I haven’t found the parallel agents feature to be useful for code production - I think subagents would be much better for that.
(Long explanation for why I think parallel agents aren't great for code production)
This is mainly because using parallel agents multiplies the amount of reviewing I have to do (+1 whole review session per agent, per message!), whereas in my normal workflow I usually just update my prompt or provide better/clearer context if something goes wrong with the initial output. In my experience, frontier models like GPT 5(.1) (codex) and sonnet 4.5 do what I want in most cases when given good enough context. Poor output is usually a result of either my poor input or the model making a wrong assumption - which can almost always be solved by having it ask you clarifying questions in thinking mode before planning. To me, this means that poor output is the result of human error more often than not (my ambiguous/inadequate input resulted in poor output); Parallel agents don’t help me with that. Instead of reviewing multiple attempts at the same solution, I’d rather put my time toward improving the context in the single thread I have (which saves time as the chat grows, because the agent incrementally gains a better and better understanding of what I want). In other words, when reviewing multiple solutions, I spend my time trying to determine whether the output I’m presented with happened to adequate by chance. On the other hand, when I actively try to improve context by updating a prompt, I’m actively increasing my chances of getting adequate output for the rest of the conversation. I could see parallel agents being a good option if you have a detailed spec/plan ready to go ahead of time though.
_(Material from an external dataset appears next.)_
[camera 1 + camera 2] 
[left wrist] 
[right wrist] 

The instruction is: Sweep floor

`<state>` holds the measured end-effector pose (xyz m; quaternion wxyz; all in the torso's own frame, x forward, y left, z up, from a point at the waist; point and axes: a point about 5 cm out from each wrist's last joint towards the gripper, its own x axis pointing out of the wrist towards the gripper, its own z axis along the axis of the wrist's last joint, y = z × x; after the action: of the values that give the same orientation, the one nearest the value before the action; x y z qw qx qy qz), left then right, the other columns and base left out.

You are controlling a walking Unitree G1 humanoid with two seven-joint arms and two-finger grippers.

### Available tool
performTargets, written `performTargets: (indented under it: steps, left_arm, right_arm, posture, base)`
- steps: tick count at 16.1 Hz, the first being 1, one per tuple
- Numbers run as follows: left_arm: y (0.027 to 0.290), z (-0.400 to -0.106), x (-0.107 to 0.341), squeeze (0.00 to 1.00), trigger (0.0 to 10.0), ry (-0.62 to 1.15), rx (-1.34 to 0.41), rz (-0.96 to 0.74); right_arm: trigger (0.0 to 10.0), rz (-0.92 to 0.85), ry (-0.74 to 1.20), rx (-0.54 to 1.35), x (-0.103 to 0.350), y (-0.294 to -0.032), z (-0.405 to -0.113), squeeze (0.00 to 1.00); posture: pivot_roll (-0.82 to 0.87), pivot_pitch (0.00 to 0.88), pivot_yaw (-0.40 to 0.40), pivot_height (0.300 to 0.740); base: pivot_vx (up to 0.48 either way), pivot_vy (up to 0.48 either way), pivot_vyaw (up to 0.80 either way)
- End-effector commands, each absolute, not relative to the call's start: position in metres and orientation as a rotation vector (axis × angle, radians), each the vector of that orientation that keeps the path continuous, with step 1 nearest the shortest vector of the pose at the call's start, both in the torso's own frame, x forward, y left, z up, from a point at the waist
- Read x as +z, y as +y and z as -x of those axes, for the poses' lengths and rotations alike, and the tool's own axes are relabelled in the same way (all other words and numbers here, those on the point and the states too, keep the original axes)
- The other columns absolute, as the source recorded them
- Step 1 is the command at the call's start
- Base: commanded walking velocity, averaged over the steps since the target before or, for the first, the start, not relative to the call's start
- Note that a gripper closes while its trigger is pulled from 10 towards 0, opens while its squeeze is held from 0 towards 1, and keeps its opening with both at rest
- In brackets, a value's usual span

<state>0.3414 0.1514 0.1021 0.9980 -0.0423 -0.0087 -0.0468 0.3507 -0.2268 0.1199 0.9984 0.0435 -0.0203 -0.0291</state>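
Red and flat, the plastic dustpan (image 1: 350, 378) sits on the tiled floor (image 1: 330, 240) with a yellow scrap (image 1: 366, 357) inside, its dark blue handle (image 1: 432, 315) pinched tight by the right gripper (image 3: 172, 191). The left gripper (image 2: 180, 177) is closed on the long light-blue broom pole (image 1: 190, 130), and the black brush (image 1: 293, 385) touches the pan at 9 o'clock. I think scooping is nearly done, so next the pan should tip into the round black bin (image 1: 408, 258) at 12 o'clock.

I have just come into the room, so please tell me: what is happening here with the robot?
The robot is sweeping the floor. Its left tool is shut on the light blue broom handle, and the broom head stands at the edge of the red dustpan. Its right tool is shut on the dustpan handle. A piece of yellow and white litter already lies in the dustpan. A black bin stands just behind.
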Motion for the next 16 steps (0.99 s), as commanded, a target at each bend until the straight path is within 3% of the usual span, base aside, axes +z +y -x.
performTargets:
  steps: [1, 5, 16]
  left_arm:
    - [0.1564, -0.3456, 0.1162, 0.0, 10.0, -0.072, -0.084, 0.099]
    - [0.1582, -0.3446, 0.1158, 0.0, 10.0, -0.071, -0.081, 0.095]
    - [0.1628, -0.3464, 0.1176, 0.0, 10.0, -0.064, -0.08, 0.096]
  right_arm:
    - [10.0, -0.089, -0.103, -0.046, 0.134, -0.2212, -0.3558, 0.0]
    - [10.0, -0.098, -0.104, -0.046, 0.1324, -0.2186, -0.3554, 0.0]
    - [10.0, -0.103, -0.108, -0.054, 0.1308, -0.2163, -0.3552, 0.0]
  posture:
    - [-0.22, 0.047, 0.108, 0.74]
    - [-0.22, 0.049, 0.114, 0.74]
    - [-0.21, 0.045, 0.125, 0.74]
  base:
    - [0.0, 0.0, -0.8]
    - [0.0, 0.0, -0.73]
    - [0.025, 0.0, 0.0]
For me, the best use case for parallel agents is getting insights about some code or a system. The difference here is that I’m trying to learn/discover instead of produce; I don’t have a clear outcome in mind from the start, so having multiple perspectives at once is extremely helpful and actually saves me a lot of time. This is where the differences in models can really be made to shine.
Here are a few prompts I used recently this way:
Comparison; Thinking through the difference between the contents of two files in order to find a useful indicator. Even though all 4 models discovered the same indicator, they all presented the information to me in a different way. Having information explained from 4 different angles really helped me grasp it quicker.
The files `@1-before-check.html` and `@example-invisible.html` both contain the contents of a webpage displaying a ReCAPTCHA. The difference is that `@example-invisible.html` has an "invisible" recaptcha; This means its checkbox isn't shown. Your task is to carefully compare the recaptcha components in `@1-before-check.html` and `@example-invisible.html` to see if you can find some designator or indicator that determines whether a captcha is visible or "invisible". Maybe an element is missing, some CSS is different, an attribute determines it, or something else. Feel free to be creative in your analysis and exploration. Think through this until you can determine a clear indicator. If you think for a long time and aren't able to recognize any clear indicators, feel free to say so.
Report back your results in a clear, understandable format. Respond inline in this chat - don't create a new file for your report.
Bug finding: GPT 5.1, 5.1 codex, and sonnet 4.5 each go off on their own paths when tracing through a feature. Having 3 different 'sets of eyes' looking for potential problems was great. I no longer needed to launch separate chats for this, and having 3 explanations helped me discover and think through potential issues much faster.
{{long knowledge primer about a large set of changes I just made to an existing feature}}
Now walk yourself through the implementation one more time. Look carefully for any potential logic errors, bugs, flow issues, or discrepancies where the implementation differs from the expectations I've laid out throughout this session.
I imagine you could do the same for debugging, brainstorming, learning, and “having the model ask you questions” (for the purpose of discovery) before planning. Weirdly, the effectiveness of these use cases seems to line up with the question “would you assign multiple humans to this task?”.
- “Does it make sense to make multiple developers implement the same thing at the same time?” Probably not.
- “Is it more effective for multiple developers to try and identify bugs in the new implementation?”. If you have the manpower, yes - you’ll get way better coverage from having multiple perspectives. And with AI, we don’t have a “manpower shortage” issue.
I’m sure there’s at least one good use case for code generation itself here. I just haven’t found it yet, nor needed it with the way I work.